On his way to Buddhist leadership, having achieved the rare opportunity to become the inheritor of five Chan Sects, Ven. Mingxian has become a rising star among the monastic community. For the Buddhist laity, he has established Beihai Chan Academy 北海禅院 and opened a summer camp in the Tibetan Buddhist area of Qinghai Lake, where many students from Beijing University and Qinghua University have attended the camp and practiced Chan. Going with the time, he also designed and released the Chanlin App (禅林软件) to promote Chan to the public. However, in order to defend the orthodoxy of Chinese Buddhism, he is writing articles and publishing opinions on current issues including a serious criticism of Japanese sayings of "Mahayana not being taught by the Buddha" (大乘非佛说). Preserving Buddhist tradition also includes the worship of his master, Ven. Miguang 弥光 (1912-2008), as the place where his master’s immortal body is located has become a formal religious site, and the Wuhan Municipal Government has also granted 50 acres of land for the expansion of Shiguanyin Monastery 石观音寺.
This paper examines how Ven. Mingxian has become an influential monk by combining the revival and preservation of Buddhist tradition with innovative methods of spreading the Dharma. It argues that his success is based on his personal experience of Buddhist practice while at the same time he dares to be exposed to the public, with the result that his leadership is not only given by the government, but also mainly by adherents.
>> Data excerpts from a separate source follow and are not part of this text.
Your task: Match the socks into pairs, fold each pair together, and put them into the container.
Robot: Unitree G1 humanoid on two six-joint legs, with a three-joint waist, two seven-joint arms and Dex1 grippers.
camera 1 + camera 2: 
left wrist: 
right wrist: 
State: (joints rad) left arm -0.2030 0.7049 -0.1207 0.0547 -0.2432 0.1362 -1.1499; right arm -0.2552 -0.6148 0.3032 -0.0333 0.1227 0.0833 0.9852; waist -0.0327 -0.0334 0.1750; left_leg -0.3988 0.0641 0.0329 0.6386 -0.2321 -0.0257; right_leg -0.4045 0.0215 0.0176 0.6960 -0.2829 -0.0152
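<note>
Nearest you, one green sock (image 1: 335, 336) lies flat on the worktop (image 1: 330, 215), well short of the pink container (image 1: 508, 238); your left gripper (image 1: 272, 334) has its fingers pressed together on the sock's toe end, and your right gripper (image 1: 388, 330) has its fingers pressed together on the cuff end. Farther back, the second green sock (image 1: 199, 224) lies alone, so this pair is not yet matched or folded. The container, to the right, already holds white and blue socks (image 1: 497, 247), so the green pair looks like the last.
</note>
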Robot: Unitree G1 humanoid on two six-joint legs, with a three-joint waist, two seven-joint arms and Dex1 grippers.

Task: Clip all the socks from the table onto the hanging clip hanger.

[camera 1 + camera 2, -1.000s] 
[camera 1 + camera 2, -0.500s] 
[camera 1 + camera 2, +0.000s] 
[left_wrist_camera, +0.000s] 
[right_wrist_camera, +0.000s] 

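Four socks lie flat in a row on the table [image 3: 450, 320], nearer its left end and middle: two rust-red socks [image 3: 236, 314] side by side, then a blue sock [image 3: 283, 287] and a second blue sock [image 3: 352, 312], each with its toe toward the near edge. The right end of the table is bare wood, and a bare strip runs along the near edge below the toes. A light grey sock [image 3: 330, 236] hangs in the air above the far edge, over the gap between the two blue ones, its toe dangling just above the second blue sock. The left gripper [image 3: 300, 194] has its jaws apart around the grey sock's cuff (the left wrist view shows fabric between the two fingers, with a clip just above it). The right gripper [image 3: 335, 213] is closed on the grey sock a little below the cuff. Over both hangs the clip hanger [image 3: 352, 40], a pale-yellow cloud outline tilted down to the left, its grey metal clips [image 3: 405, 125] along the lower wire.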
Ji Zhe 汲喆 Department of Chinese Studies, Institut national des langues et civilisations orientales (INALCO) and Centre d’études interdisciplinaires sur le bouddhisme
Presentation in English or Chinese: 11.01.20, 10:15-11:15
Case Study VI:
A New Generation of Lay Buddhist Intellectuals: The Revival of Doctrinal Studies and the Project of Canon-Reading
Some scholars who received higher education in the 1980s and 1990s were the first batch of Buddhists in China after 1949 who not only obtained a valid academic status but also freely and openly believed in religion. With the beginning of the twenty-first century, these Buddhist scholars have gained sufficient social capital and formed a close cooperative relationship with a new generation of leaders within the Buddhist sangha. In this context, distancing from "Buddhist Studies" influenced by modern western scholarship, they proposed a concept of "Content Studies" (义学), that is, "the hermeneutical Studies of Buddhist religion based on Buddhist teaching itself." From this standpoint, they criticised the Buddhist Studies of previous generations of scholars and launched a mass reading campaign to try to reconstruct the sacredness, integrity, and orthodoxy of the Dharma.